REQUIRED WORK: Reproduce only this part of the listing: the line with "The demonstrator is", plus every line after it through the last.

SUPPLIED INFORMATION:
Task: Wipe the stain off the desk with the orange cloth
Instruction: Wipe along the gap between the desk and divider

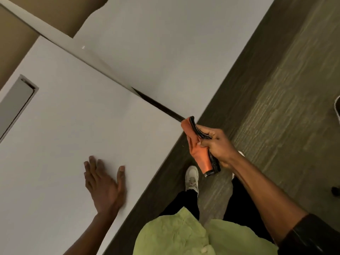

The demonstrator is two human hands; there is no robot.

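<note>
The white desk fills the left and middle of the head view. My left hand lies flat on it near the front edge, fingers spread, holding nothing. My right hand is off the desk, over the floor just past the desk's edge, and grips the orange cloth, which is folded with a dark edge and hangs from my fist. No stain shows on the desk surface.
A second white desk adjoins at the back, with a dark gap between the two. A grey cable flap is set into the near desk at far left. Dark carpet runs to the right. My white shoe stands below.
</note>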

EXERCISE RESPONSE:
The demonstrator is two human hands; there is no robot.

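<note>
The white desk fills the left and middle of the head view. My left hand lies flat on it near the front edge, fingers spread, holding nothing. My right hand is off the desk, over the floor just past the desk's edge, and grips the orange cloth, which is folded with a dark edge and hangs from my fist. No stain shows on the desk surface.
A second white desk adjoins at the back, with a dark gap between the two. A grey cable flap is set into the near desk at far left. Dark carpet runs to the right. My white shoe stands below.
</note>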

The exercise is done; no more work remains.